- _RECORDED DATA_:
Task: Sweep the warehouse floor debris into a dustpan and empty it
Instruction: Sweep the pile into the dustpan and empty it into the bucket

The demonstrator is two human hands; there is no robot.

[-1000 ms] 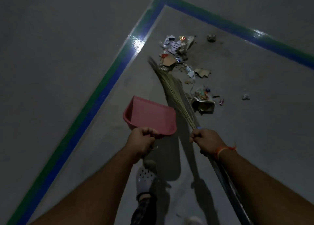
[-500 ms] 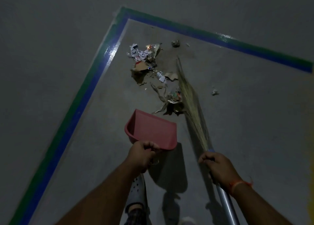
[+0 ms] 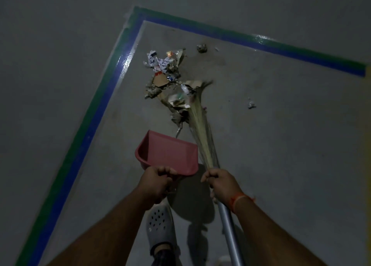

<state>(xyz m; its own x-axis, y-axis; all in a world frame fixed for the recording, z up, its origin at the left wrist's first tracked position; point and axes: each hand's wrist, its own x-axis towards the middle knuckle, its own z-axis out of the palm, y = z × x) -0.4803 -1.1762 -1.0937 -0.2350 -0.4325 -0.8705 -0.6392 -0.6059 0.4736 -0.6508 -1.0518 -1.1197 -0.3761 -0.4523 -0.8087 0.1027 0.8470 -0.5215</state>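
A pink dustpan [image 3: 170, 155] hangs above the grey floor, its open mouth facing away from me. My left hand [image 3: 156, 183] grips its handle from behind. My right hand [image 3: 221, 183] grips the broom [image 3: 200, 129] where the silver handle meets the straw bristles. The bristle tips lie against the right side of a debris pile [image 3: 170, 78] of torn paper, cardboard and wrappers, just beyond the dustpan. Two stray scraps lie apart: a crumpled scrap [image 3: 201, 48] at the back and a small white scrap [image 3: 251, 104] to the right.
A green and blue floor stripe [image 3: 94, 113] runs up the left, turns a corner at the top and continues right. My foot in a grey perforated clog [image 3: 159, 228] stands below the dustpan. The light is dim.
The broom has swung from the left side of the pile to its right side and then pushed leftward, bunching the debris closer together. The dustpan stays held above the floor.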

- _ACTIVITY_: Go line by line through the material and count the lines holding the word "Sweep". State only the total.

- _OUTPUT OF THE EXERCISE_: 2